CAPÍTULO IV – A JUREMA MERECE RESPEITO! PERFORMANCES DOS JUREMEIROS EM MOVIMENTO

Apresentaremos e analisaremos, neste capítulo, as ações de maior visibilidade dos juremeiros no espaço público. Pretendemos com isso compreender como este grupo se constitui como sujeito coletivo e que elementos mobiliza no espaço público na criação da sua identidade “Povo de Jurema”. Pretendemos, portanto, compreender as estratégias deste grupo social na sua luta por reconhecimento e criação de direitos.

Relembramos que utilizaremos aqui o instrumental analítico de rituais de Stanley Tambiah (1985), ou seja, destacamos eventos significativos para o grupo social em três aspectos: são eventos que estão fora dos acontecimentos cotidianos, possuem uma ordenação e estrutura, e ainda, que são performances coletivas para atingir determinado fim. Queremos destacar portanto, a dimensão performativa destes eventos.

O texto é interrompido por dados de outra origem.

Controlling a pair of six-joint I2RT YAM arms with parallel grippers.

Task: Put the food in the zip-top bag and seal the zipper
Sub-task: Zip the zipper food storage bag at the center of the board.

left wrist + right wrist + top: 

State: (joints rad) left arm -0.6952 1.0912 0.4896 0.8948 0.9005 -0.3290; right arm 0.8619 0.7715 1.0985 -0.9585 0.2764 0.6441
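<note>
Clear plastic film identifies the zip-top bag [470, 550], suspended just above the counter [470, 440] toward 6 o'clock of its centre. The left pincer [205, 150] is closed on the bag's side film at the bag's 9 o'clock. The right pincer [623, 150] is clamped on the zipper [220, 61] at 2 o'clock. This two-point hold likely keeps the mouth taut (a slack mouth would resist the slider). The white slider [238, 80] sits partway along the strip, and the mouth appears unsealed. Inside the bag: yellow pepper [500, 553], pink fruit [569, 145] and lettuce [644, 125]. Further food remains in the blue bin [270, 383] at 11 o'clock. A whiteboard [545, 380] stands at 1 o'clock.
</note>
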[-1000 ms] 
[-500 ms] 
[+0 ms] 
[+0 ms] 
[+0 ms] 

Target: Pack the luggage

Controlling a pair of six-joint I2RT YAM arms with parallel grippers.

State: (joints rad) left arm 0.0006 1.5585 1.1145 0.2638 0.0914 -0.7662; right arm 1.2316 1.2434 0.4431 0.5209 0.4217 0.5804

Consideramos ainda, as festas e eventos como condensações de um fenômeno, momentos em que os elementos significativos de um processo podem ser vistos de forma mais explicita. Portanto, para uma compreensão do estado atual da visibilidade dos juremeiros, tomamos como situação etnográfica três importantes eventos realizados pelo Povo de Jurema nos quais participamos como observadores: o “IX Kipupa Malunguinho - Coco na Mata do Catucá”, a “IV Caminhada dos Terreiros do Estado de Pernambuco”, e o “III Encontro de Juremeiros e Juremeiras em Alhandra”. Os dois primeiros no ano de 2014 e o último no ano de 2016. O primeiro deles, é um evento de dimensão nacional organizado coletivamente pelos juremeiros, que reúne o maior número de adeptos e muitos simpatizantes com objetivo principal de louvar a uma entidade sagrada da Jurema: o Mestre Malunguinho. O segundo, é um ato público conjunto com outros povos de terreiro de Pernambuco, em que o Povo de Jurema participa de forma organizada, mas sua presença é vista pelos outros participantes de forma controversa. O terceiro evento também é um encontro nacional (embora de menor dimensão que o Kipupa) organizado pelos juremeiros com objetivo de reverenciar a ancestralidade da tradição em Allhandra, considerada cidade sagrada e origem da Jurema.